> **Requirement**: From the entries below, transcribe exactly the lines between the line holding "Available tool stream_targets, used" and the line holding "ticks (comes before", inclusive; skip all other lines.

> **Input for this task**:
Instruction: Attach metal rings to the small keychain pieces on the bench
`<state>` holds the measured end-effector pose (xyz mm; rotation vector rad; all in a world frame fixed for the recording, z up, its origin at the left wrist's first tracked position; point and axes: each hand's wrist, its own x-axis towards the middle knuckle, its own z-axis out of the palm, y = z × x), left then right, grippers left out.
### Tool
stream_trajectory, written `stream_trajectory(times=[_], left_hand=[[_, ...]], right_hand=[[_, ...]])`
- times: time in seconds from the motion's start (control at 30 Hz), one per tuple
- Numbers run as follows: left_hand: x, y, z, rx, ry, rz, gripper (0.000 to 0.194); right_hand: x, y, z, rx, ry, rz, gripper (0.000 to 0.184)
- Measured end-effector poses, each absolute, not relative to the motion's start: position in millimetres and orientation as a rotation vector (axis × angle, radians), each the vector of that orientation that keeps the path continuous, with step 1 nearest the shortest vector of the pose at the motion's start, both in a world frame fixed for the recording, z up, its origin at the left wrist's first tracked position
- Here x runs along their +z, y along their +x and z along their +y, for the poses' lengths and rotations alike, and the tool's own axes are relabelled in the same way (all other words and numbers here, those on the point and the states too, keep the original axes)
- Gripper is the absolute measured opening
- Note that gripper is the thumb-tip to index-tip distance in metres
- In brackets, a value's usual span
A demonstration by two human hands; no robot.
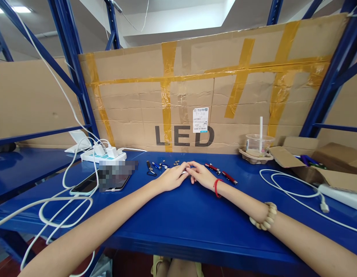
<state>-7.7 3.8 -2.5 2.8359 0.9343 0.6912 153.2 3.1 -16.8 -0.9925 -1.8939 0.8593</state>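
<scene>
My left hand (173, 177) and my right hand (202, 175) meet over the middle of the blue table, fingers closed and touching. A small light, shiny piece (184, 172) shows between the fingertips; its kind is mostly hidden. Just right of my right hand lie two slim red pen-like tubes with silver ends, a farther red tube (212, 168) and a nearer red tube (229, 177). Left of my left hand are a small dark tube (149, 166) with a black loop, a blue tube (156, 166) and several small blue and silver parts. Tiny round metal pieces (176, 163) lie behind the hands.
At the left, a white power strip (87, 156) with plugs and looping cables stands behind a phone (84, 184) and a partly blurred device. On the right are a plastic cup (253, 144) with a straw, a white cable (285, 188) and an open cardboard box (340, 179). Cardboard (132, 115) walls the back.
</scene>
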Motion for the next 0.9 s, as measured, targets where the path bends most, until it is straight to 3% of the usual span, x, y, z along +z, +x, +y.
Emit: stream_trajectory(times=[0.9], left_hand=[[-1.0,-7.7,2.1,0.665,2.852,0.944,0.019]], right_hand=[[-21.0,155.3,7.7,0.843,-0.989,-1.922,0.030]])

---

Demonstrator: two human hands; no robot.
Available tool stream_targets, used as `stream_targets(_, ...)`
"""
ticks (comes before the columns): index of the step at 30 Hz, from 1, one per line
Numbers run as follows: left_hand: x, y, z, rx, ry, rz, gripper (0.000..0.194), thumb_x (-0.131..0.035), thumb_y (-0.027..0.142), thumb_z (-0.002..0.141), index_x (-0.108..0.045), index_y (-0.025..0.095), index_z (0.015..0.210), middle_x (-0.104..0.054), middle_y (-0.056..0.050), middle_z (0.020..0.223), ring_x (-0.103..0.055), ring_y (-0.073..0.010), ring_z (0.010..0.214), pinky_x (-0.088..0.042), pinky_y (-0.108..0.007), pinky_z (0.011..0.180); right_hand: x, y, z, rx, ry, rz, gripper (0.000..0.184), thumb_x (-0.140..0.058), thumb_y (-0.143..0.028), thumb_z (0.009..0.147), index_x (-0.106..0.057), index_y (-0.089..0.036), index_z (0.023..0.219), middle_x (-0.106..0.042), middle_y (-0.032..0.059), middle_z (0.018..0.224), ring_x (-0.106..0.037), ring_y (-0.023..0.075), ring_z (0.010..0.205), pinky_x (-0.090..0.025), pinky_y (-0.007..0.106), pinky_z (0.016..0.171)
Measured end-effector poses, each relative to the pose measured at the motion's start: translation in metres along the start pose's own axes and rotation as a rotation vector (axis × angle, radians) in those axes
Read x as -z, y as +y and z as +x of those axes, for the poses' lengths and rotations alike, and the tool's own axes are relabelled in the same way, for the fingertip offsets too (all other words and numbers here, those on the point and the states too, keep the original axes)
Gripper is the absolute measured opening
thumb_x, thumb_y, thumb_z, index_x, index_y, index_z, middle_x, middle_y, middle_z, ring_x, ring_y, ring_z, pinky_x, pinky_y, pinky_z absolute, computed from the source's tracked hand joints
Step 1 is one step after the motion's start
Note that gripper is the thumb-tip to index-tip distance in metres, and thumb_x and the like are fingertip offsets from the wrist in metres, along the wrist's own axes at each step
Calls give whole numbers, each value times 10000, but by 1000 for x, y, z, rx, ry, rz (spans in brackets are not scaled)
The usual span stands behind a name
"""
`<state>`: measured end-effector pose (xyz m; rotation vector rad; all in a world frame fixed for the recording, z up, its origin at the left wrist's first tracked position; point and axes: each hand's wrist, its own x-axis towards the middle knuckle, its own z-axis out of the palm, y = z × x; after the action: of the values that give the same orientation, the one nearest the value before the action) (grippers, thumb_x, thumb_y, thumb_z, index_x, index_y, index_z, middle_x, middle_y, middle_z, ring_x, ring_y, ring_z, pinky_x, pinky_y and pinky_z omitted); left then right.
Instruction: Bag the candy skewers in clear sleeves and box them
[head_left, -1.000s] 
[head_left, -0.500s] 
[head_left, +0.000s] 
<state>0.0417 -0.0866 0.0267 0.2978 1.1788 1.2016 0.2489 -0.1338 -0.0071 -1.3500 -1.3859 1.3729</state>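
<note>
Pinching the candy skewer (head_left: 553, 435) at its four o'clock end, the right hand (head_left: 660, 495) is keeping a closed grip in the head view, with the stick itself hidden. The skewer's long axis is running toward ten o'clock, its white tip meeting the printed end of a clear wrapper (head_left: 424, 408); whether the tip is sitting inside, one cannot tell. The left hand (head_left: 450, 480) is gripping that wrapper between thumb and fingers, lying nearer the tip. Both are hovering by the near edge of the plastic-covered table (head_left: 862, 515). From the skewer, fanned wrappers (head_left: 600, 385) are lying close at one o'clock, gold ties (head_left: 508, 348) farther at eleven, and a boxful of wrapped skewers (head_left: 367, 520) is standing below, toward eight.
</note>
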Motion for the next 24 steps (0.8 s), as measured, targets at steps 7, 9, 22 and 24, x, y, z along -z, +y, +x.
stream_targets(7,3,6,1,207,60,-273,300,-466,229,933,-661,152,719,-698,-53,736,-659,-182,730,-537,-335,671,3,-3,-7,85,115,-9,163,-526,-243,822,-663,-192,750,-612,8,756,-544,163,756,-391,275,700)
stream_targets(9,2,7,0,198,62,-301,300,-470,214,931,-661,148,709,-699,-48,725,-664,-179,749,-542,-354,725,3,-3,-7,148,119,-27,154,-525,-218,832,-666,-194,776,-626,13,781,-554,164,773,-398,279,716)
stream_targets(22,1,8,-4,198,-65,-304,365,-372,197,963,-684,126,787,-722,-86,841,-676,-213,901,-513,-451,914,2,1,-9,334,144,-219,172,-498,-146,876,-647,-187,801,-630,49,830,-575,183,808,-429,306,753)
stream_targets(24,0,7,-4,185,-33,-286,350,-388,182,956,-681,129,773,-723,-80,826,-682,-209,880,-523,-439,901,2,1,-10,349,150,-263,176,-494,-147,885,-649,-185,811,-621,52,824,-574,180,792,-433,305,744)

> **Your response**:
Available tool stream_targets, used as `stream_targets(_, ...)`
"""
ticks (comes before the columns): index of the step at 30 Hz, from 1, one per line

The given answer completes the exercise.